What you will do —
Which lines in the material below contain the word "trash"? Copy each of them.

━━ Information shown

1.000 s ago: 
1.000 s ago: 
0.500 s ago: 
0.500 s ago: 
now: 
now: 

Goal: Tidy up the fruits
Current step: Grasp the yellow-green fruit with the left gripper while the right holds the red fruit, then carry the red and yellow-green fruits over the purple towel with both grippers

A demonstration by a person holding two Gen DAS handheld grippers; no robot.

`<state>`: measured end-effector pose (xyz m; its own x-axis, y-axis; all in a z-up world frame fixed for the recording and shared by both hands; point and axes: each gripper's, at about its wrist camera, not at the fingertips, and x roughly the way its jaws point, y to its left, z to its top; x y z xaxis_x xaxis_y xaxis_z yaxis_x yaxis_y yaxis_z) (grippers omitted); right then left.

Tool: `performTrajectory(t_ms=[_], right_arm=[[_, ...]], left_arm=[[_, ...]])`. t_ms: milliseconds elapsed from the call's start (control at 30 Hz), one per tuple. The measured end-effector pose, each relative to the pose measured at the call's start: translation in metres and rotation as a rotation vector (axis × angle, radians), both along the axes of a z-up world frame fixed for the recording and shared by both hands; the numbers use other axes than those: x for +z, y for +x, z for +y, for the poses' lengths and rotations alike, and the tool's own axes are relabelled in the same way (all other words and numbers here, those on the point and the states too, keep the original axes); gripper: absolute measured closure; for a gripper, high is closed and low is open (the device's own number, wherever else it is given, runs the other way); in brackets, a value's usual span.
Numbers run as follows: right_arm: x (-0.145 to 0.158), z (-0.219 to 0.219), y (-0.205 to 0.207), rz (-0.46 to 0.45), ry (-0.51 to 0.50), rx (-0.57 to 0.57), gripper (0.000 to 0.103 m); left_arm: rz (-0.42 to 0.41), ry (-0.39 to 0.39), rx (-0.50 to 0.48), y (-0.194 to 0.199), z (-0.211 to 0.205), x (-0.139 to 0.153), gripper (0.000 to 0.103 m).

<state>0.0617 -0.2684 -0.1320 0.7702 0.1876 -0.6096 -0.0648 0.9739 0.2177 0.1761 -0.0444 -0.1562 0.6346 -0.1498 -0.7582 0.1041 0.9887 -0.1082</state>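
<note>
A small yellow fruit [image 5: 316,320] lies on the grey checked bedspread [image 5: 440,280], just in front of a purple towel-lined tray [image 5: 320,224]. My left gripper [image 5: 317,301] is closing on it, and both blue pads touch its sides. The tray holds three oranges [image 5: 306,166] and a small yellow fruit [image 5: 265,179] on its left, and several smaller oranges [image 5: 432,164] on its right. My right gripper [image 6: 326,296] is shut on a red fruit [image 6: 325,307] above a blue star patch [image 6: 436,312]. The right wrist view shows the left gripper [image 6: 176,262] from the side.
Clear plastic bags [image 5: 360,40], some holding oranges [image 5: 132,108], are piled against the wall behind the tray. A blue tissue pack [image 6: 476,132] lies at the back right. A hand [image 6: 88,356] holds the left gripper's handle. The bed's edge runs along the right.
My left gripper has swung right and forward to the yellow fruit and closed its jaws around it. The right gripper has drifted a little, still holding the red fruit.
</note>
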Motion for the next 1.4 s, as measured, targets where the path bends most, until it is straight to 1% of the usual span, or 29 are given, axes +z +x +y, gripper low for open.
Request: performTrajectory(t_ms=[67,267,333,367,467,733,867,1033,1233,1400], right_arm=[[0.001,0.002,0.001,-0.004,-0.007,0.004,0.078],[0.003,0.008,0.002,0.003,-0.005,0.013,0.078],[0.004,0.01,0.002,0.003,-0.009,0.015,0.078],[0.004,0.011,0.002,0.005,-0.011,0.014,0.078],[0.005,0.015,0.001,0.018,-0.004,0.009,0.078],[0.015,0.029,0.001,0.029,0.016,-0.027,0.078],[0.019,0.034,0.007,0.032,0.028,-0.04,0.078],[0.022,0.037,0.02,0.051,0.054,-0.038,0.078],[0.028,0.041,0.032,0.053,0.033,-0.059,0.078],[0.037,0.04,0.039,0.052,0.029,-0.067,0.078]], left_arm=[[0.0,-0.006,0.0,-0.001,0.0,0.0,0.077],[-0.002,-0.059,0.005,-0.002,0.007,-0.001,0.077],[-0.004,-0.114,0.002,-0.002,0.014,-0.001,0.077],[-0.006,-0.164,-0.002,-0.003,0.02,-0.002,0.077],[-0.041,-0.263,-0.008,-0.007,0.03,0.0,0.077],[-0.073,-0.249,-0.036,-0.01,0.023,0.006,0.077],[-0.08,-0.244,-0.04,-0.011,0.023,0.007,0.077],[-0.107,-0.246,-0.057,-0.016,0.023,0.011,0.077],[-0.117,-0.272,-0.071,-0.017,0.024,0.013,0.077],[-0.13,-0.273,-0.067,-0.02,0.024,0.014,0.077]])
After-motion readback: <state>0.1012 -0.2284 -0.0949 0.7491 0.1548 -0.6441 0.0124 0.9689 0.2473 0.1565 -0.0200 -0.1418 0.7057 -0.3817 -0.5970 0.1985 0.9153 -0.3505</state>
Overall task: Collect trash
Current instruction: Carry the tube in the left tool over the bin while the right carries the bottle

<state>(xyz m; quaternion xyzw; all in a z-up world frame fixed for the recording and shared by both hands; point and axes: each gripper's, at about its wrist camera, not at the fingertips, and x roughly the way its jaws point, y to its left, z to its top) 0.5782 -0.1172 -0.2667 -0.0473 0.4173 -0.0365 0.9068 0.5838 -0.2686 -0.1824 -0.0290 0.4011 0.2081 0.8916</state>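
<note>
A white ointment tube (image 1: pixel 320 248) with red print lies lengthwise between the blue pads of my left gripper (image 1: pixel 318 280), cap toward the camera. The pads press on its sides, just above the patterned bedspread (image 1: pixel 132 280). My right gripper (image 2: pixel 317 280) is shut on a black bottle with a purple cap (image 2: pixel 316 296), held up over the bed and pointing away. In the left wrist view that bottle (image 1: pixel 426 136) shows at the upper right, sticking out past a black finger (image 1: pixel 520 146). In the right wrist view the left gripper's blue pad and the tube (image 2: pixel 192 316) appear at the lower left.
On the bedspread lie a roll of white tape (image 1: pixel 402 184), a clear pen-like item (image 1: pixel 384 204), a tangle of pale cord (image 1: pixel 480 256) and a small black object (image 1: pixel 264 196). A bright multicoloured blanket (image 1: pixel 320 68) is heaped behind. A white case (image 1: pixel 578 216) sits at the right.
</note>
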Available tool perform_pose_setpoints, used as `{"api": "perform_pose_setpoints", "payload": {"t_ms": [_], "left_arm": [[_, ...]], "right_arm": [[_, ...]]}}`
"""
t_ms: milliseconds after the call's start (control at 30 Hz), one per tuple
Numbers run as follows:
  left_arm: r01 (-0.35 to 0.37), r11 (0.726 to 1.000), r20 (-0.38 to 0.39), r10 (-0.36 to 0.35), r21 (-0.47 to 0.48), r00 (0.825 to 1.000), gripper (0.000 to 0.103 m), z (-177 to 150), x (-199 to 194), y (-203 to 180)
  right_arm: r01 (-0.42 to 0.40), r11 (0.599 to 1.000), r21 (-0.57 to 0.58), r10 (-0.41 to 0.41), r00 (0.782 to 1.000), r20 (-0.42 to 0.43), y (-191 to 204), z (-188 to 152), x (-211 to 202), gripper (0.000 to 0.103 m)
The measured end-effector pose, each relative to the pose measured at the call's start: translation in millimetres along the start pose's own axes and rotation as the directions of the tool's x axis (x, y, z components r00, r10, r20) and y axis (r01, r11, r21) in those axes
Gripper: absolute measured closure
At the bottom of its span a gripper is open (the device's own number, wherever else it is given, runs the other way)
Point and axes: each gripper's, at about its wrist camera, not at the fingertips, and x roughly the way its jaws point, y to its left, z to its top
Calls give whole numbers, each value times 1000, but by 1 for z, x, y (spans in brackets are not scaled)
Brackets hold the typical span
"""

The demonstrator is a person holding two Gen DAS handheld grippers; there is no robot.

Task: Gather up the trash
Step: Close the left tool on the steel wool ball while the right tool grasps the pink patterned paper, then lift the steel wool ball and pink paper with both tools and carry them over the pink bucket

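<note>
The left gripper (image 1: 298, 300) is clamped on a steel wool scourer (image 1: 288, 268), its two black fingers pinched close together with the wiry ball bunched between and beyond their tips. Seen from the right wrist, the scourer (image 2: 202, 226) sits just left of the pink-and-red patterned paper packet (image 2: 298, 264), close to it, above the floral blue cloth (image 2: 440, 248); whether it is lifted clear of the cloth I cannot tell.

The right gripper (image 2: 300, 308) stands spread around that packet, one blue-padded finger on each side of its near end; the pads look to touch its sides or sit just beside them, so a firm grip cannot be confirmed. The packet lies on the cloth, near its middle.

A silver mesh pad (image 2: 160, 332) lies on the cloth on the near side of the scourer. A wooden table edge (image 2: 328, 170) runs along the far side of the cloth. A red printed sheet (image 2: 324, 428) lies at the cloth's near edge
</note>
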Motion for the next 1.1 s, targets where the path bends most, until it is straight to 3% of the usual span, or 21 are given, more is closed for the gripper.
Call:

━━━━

Solution below —
Overall task: Collect trash
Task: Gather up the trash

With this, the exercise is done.